Converts images and videos into a format that can be displayed in ComputerCraft.

License

Notifications You must be signed in to change notification settings

MCJack123/sanjuuni

Repository files navigation

sanjuuni

Converts images and videos into a format that can be displayed in ComputerCraft. Spiritual successor to juroku, which is hard to build and isn't as flexible.

Installation

Windows

Download the latest release from the releases tab. This includes the built binary, the Lua player programs, plus all required libraries.

Linux

Arch Linux (AUR)

sanjuuni is available in the Arch User Repository; use your favorite AUR helper to install it:

yay -S sanjuuni

The sanjuuni-git package is the bleeding edge version of sanjuuni.

Nix/NixOS

sanjuuni is available in the Nixpkgs unstable branch.
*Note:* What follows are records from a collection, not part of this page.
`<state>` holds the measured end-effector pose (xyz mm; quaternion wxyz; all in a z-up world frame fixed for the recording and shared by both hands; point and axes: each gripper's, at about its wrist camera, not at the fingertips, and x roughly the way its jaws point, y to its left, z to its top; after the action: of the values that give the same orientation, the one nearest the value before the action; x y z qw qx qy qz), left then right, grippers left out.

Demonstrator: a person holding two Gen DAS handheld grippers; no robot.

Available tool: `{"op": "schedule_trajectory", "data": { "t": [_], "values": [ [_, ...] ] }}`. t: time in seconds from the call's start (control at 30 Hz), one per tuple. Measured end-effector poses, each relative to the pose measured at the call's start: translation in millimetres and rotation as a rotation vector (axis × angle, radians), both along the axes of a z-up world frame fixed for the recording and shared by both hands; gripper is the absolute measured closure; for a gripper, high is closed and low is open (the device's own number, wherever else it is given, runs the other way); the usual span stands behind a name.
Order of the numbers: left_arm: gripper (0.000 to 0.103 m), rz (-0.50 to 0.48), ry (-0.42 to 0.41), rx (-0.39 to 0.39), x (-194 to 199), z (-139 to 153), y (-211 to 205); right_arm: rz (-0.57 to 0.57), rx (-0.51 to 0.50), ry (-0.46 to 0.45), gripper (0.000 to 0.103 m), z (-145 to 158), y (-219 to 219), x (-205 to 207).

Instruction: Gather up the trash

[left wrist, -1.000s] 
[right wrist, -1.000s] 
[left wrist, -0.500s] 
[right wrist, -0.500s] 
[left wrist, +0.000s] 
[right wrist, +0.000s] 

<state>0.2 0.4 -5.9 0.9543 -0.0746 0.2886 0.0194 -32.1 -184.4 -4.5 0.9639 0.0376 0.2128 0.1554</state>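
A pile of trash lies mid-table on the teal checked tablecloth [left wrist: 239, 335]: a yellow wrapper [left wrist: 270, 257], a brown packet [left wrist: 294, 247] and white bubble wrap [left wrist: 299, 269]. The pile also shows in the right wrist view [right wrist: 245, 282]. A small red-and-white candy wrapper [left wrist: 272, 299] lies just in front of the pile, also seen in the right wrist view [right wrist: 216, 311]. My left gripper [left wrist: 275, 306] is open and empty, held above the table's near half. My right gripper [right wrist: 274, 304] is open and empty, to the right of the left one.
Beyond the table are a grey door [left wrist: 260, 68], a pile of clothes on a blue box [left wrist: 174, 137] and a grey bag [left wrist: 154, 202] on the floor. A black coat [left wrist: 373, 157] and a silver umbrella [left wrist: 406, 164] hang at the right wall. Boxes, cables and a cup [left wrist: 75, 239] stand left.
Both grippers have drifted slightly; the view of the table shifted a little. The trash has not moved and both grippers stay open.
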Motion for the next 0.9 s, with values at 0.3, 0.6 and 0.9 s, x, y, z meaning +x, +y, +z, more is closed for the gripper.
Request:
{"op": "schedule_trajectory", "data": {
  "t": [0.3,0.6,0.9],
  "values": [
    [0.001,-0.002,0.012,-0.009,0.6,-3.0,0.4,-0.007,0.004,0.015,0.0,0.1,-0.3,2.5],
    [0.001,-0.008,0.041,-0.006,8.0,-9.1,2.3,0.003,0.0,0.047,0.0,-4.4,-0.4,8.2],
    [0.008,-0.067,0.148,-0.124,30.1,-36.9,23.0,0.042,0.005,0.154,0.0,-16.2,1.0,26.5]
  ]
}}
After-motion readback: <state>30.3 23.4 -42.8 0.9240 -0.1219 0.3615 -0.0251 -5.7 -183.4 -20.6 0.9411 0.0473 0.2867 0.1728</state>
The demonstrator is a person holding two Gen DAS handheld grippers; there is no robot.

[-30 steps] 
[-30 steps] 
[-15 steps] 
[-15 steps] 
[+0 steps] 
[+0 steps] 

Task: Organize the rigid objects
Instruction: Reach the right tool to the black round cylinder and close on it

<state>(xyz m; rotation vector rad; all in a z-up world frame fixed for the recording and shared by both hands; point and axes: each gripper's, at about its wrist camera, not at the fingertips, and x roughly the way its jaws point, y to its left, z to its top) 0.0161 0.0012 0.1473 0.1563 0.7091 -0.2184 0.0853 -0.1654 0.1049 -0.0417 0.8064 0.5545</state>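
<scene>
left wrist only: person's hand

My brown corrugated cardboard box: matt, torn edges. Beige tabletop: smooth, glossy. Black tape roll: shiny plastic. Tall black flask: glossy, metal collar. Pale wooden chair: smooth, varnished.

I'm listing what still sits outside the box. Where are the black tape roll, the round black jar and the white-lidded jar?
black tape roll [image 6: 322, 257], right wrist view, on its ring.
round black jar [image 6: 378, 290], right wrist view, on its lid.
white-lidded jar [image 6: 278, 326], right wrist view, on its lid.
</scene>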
To use it, update your Nix channels and launch a shell with sanjuuni in your path:

nix-channel --update
nix-shell -p sanjuuni
# You will now be in a bash shell with sanjuuni on your path.
sanjuuni --help # Use sanjuuni like normal
exit
# sanjuuni is no longer on the path; execute nix-shell again to get it back.

Alternatively, if your project uses sanjuuni in a script, add sanjuuni to mkShell.buildInputs.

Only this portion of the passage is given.